An icon shown as a green parallelogram representing the Communications View

The Communications View describes the protocols necessary to provide interoperability between Physical Objects in the Physical View. Each triple from the Physical View has been mapped to a set of standards or published specifications that together can be used to build an interoperable implementation. These standards are typically considered in hierarchical fashion, from those that include the data element, message and dialog definitions at the top, to those providing access facilities, networking, transport and physical data exchange at the bottom. Owing to the necessary hierarchical nature of the relationships between most standards, these protocols are organized in a series of layers. Also considered are those standards providing device management and security, which are typically modeled across all communications–centric layers.

XML Communications Stack

A typical triple solution is illustrated as a pair of communications stacks, as shown to the right.

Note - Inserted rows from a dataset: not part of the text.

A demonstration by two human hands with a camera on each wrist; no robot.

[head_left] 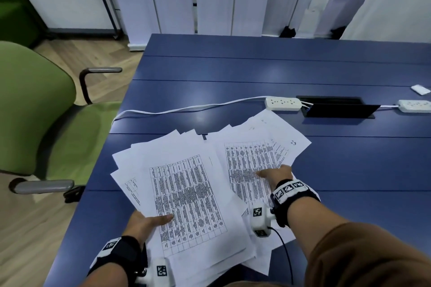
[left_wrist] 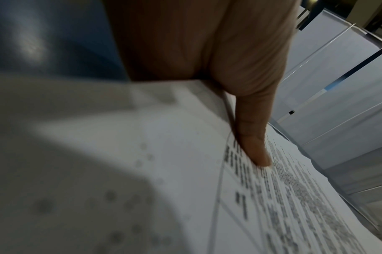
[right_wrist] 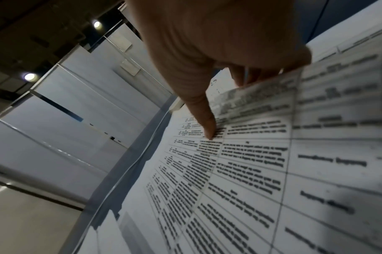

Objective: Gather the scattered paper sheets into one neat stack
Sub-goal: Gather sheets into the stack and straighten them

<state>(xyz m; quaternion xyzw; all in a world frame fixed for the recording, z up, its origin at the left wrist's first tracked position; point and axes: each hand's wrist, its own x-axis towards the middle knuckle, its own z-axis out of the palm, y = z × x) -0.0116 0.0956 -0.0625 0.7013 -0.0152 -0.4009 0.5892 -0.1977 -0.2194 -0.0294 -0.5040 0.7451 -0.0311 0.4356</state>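
Note:
Several white printed paper sheets lie fanned over the near part of the blue table (head_left: pixel 256 65). My left hand (head_left: pixel 147 221) grips the left bundle of sheets (head_left: pixel 186 193) at its near left edge, thumb (left_wrist: pixel 257 151) on top and fingers hidden underneath. My right hand (head_left: pixel 278 173) pinches the right sheets (head_left: pixel 247 161) at their right edge. Its thumb (right_wrist: pixel 209 132) presses on the printed table and its fingers (right_wrist: pixel 240 80) curl behind the lifted edge. A sheet marked 23 (head_left: pixel 293 143) sticks out behind the right hand.
Two white power strips (head_left: pixel 282 103) (head_left: pixel 415 106) flank a black cable box (head_left: pixel 335 107) beyond the papers, with a white cable (head_left: pixel 186 108) running to the table's left edge. A small white object (head_left: pixel 420 89) lies far right. A green chair (head_left: pixel 35 112) stands left.

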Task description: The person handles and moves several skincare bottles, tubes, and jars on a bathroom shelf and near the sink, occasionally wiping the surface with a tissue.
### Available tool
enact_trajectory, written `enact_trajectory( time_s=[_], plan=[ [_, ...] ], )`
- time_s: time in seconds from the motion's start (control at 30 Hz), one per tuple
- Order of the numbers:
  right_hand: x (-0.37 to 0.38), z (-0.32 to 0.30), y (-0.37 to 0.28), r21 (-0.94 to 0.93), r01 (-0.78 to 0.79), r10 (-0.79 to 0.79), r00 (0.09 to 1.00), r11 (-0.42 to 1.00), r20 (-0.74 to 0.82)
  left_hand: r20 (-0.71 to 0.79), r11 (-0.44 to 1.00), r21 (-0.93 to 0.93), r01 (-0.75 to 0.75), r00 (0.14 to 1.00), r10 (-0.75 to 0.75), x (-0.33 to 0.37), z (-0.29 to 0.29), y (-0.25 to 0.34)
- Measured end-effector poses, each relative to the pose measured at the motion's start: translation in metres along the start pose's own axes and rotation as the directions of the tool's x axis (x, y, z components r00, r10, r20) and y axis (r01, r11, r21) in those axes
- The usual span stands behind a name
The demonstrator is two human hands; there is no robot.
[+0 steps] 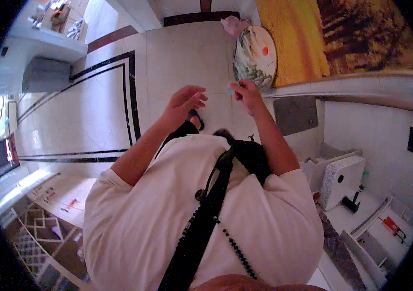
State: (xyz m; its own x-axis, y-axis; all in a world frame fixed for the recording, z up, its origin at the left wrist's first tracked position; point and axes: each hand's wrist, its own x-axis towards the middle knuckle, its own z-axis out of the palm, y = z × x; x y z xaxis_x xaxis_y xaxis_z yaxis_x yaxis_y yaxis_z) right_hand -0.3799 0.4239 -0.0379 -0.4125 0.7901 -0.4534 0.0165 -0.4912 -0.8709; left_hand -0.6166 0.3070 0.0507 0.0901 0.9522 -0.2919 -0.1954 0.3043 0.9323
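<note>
The right hand [247, 94] pinches a small pale scrap [230, 90] at its fingertips, held above the tiled floor [99, 111], jutting leftward toward the left hand [183, 103], which hovers just beside it with fingers loosely spread, holding nothing.

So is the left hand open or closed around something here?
Open: the left hand has its fingers loosely spread and holds nothing. The right hand pinches a small pale piece.
</note>
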Motion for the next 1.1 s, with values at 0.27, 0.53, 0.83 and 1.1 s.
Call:
enact_trajectory(
  time_s=[0.27, 0.53, 0.83, 1.1],
  plan=[
    [0.193, -0.022, -0.062, 0.050, -0.077, 0.083, 0.989, 0.996, -0.120, 0.093, 0.998, 0.015, 0.055, 0.994, -0.056, 0.202, -0.063, 0.097],
    [0.495, -0.138, -0.010, 0.062, -0.209, 0.218, 0.937, 0.976, -0.274, -0.002, 0.986, 0.044, 0.159, 0.987, -0.160, 0.411, -0.126, 0.087],
    [0.755, -0.247, 0.155, 0.234, -0.209, 0.307, 0.772, 0.949, -0.556, -0.142, 0.957, 0.067, 0.283, 0.952, -0.271, 0.582, -0.177, 0.012],
    [0.838, -0.269, 0.249, 0.453, -0.099, 0.335, 0.811, 0.886, -0.479, -0.204, 0.886, 0.132, 0.444, 0.887, -0.414, 0.634, -0.239, -0.085]
  ],
)
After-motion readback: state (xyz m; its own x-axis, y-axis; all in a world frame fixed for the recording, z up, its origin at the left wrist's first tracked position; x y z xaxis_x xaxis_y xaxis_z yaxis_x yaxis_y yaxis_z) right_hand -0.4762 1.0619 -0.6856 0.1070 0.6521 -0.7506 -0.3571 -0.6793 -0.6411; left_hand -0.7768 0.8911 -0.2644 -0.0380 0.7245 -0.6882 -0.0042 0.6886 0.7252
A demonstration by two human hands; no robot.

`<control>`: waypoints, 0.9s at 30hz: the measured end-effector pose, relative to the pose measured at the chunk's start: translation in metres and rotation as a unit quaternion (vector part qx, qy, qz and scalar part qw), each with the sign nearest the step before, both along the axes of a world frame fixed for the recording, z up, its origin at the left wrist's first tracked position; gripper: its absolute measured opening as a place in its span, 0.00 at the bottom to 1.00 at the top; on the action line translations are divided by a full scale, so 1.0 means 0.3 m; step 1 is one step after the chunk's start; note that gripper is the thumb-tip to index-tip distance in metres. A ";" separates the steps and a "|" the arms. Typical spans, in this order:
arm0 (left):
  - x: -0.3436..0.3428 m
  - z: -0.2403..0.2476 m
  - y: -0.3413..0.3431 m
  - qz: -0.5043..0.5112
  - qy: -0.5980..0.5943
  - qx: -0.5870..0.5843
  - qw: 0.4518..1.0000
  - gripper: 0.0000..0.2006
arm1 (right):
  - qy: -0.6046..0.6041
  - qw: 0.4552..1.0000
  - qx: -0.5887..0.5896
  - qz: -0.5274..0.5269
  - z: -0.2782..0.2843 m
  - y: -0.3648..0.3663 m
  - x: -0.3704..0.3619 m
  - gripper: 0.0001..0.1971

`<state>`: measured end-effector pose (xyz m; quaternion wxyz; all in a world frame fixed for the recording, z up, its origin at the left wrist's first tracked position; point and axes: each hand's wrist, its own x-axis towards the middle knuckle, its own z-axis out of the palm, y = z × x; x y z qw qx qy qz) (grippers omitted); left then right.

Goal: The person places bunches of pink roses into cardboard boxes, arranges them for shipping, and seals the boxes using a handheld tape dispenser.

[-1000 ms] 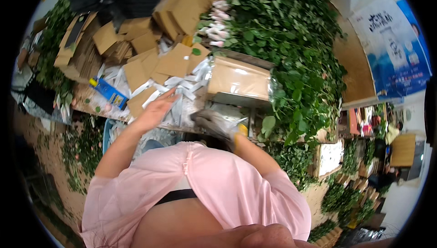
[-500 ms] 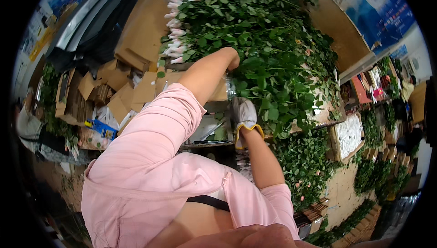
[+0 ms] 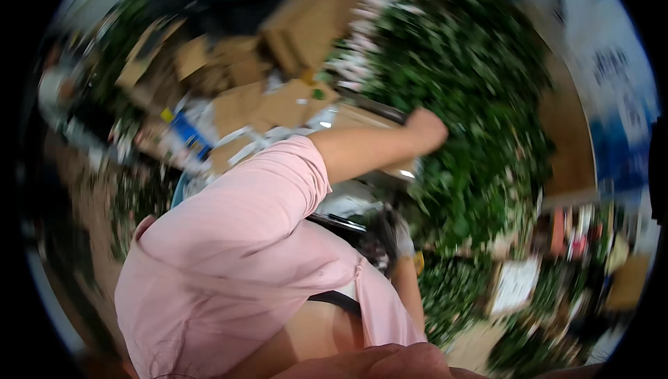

Some solutions include more stacks as intermediary devices are modeled. An intermediary device is a communications device in between the source and destination. Usually these devices (switches, routers, cell towers etc.) are ignored. An intermediary device is only modeled when an understanding of that device is relevant to an ARC-IT stakeholder concern. An example that is commonly modeled is Connected Vehicle Roadside Equipment, which is expected to be installed in public right of way and likely owned and operated by public agencies in the transportation arena. This equipment commonly appears as a source or destination in the physical view, but sometimes is not in the physical view but is included in the communications view when it is used to provide routing solutions for communications between vehicles and backoffice centers. Such a typical 3-stack configuration is shown below.

RSE Gateway Communications Stack

The ARC-IT Communications Model includes dozens of communications profiles that support all links defined in the physical view. These links are commonly abbreviated as n2m, where n and m are one of C (Center or Support), I or F (Field), V (Vehicle), P (Traveler, or Personal). So V2V names the link between vehicles, while C2F names the link between center and field infrastructure. Similarly, the model includes many more data profiles that accommodate the data needs of all associated triples. When combined, a data profile and communications profile provide a solution.

Details behind the development of the communications view and an explanation of the artifacts a reader may find in a diagram are described in the communications viewpoint specification page.